10
Mär
2026
Ansehen
Europäisches Semester für die wirtschaftspolitische Koordinierung 2026 - Europäisches Semester für die wirtschaftspolitische Koordinierung: beschäftigungs- und sozialpolitische Prioritäten für 2026 (gemeinsame Aussprache)

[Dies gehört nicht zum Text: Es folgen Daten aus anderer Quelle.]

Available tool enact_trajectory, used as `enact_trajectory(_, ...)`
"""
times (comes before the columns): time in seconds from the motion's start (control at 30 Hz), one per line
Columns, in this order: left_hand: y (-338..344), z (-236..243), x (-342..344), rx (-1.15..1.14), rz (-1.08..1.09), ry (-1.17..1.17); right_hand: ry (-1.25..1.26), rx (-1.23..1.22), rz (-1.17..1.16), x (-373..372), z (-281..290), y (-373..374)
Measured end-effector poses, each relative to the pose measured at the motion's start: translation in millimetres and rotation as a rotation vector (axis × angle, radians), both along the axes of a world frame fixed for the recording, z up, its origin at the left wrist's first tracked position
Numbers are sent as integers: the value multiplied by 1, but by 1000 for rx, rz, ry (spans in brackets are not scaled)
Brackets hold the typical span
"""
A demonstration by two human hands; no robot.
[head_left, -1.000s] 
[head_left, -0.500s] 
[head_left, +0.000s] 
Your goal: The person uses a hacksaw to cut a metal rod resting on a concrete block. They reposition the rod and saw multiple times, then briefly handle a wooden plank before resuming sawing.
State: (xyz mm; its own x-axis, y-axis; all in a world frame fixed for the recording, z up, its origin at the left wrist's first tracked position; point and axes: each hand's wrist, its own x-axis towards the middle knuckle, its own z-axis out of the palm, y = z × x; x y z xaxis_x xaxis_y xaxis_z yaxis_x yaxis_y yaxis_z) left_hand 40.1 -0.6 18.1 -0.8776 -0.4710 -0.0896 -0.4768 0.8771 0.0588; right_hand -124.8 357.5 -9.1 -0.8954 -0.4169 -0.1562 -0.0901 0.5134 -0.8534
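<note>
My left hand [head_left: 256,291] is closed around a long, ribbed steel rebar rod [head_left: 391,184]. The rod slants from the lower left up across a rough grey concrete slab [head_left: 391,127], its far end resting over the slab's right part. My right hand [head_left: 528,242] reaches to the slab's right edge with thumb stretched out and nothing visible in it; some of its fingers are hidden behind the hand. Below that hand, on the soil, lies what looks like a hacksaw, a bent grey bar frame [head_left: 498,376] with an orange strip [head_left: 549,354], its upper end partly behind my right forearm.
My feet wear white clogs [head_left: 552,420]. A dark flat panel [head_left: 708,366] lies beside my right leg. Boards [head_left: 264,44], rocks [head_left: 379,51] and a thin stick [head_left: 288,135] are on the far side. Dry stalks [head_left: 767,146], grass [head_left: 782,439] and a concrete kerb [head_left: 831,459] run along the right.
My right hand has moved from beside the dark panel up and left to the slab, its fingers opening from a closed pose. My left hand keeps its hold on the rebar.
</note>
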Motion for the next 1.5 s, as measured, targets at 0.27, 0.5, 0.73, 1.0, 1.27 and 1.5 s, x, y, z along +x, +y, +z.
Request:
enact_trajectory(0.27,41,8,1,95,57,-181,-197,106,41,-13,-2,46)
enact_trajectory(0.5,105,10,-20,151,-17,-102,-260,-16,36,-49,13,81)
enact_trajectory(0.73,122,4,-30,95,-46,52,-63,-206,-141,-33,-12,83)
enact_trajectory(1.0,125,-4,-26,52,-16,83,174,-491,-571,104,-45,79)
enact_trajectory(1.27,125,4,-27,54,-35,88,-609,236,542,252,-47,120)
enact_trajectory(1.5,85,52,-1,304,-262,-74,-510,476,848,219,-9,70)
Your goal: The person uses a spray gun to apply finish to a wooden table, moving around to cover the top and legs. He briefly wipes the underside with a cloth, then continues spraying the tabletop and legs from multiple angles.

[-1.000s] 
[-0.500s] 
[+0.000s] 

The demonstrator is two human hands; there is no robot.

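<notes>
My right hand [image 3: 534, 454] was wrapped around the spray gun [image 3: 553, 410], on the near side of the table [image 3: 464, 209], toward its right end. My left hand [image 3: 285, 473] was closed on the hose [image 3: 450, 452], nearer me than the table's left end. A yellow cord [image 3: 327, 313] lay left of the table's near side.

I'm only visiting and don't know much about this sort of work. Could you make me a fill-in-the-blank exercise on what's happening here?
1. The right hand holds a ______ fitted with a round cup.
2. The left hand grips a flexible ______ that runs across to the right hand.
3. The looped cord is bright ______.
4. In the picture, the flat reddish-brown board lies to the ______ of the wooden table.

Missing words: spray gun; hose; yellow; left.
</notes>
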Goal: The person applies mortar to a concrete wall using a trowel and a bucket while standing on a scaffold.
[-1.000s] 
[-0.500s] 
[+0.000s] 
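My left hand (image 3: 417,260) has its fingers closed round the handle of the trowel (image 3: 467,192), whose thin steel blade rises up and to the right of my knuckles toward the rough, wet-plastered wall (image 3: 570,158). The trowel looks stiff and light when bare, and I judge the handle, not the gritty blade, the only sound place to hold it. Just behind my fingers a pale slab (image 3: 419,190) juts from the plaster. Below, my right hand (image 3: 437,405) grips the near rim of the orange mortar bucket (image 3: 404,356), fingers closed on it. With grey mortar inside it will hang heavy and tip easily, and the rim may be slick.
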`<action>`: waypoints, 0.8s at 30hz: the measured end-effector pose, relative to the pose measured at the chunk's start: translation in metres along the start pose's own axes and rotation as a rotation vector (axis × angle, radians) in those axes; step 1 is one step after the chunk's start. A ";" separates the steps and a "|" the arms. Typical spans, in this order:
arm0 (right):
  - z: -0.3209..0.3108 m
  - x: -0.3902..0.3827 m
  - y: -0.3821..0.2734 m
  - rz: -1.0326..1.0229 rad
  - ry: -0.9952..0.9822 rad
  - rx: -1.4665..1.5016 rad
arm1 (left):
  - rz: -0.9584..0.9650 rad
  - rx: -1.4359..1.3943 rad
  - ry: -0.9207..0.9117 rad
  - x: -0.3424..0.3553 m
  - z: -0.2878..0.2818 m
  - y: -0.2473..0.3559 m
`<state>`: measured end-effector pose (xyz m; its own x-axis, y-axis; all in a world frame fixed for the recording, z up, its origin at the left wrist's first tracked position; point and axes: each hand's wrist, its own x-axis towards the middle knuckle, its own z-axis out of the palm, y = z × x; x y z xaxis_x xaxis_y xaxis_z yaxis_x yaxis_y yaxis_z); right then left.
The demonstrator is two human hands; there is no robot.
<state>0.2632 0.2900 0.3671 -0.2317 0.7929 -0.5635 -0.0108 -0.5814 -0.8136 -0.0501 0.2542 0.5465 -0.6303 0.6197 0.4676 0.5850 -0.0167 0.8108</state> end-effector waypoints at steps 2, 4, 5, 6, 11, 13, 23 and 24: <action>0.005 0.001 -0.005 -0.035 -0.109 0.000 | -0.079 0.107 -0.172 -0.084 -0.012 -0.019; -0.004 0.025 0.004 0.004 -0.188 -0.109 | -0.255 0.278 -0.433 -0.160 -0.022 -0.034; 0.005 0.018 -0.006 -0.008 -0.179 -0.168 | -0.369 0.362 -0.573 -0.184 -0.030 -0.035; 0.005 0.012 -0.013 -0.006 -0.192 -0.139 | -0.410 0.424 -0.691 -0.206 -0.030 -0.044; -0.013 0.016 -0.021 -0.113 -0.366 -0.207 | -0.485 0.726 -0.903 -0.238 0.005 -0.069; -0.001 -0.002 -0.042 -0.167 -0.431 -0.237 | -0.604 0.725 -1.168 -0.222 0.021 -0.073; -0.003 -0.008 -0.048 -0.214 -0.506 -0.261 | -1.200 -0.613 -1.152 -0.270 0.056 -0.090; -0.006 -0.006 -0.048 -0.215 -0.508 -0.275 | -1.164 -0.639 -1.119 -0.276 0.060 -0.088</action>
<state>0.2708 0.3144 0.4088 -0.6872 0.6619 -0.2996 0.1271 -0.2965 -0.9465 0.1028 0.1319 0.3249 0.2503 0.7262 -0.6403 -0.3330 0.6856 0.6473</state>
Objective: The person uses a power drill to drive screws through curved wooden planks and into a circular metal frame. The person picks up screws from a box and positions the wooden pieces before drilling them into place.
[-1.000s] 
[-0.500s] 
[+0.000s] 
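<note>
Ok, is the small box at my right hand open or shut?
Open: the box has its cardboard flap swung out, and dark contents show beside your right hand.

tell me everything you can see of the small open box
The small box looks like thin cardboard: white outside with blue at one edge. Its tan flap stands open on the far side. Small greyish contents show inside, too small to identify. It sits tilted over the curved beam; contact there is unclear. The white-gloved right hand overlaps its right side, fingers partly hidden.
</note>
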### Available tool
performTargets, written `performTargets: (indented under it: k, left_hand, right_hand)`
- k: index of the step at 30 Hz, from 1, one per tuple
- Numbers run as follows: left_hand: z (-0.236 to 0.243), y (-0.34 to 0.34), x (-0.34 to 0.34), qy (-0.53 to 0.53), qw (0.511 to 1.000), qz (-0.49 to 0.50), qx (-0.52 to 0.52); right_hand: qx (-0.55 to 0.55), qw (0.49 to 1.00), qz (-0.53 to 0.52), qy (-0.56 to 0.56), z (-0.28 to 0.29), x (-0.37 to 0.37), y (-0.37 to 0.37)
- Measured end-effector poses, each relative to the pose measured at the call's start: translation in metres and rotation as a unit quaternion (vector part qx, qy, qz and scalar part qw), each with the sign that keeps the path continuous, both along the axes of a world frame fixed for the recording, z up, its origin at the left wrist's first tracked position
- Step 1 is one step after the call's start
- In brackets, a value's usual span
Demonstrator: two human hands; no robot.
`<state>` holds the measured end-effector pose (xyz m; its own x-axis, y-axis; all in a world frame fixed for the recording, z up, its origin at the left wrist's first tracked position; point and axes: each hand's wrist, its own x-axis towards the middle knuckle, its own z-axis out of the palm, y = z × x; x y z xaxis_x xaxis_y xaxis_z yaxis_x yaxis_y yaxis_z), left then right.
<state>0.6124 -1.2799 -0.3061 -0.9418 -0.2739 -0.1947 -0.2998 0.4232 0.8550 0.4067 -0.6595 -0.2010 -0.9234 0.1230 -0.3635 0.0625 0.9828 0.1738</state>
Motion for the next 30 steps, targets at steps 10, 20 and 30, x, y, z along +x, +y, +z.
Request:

Frau Präsidentin, liebe Kolleginnen und Kollegen! Wir reden heute über die Finanzierung zukünftiger Aufgaben in 27 EU‑Staaten. Die Welt ist im Umbruch – wir haben es gehört –, aber die Wahrheit ist einfach: Ohne wirtschaftliche Stärke gibt es keine politische Handlungsfähigkeit. In schwierigen Zeiten wird immer der Ruf nach neuen Schulden laut, nach mehr Geld, mehr Fonds, nach gemeinsamer Haftung. Für uns als Christdemokraten ist klar: Schulden sind keine politische Strategie. Sie waren es nie. Sie dürfen es nicht in Zukunft werden. Das gilt vor allem auch in der Frage des Ukrainekriegs. Frieden ist keine Selbstverständlichkeit mehr. Sicherheit hat ihren Preis. Aber Investitionen in unsere gemeinsame Verteidigungspolitik dürfen – und das ist entscheidend – nicht als Dauerlösung gesehen werden, sondern am Ende braucht es eine klare Rückkehr zur soliden Haushaltspolitik. Die Idee, europäische Schulden dauerhaft zu vergemeinschaften, ist ein Irrweg. Eurobonds lösen kein einziges strukturelles Problem. Sie schaffen keine Innovationen, bauen keine Fabriken. Europa hat kein Schuldenproblem, Europa hat ein Wachstumsproblem: zu viel Bürokratie, zu langsame Genehmigungen, zu hohe Energiepreise. Deshalb kommt es nicht auf Schulden an, sondern auf gute Rahmenbedingungen für Wachstum. Unsere fleißigen Mittelständler brauchen keine neuen Töpfe. Sie brauchen Verlässlichkeit, Planungssicherheit und vor allem weniger Bürokratie. Wenn wir also dem Mittelstand mehr Luft zum Atmen geben, der Wirtschaft Raum zur Entfaltung, dann entsteht Wachstum von ganz alleine. Dann haben wir auch genug Ressourcen für zukünftige Aufgaben.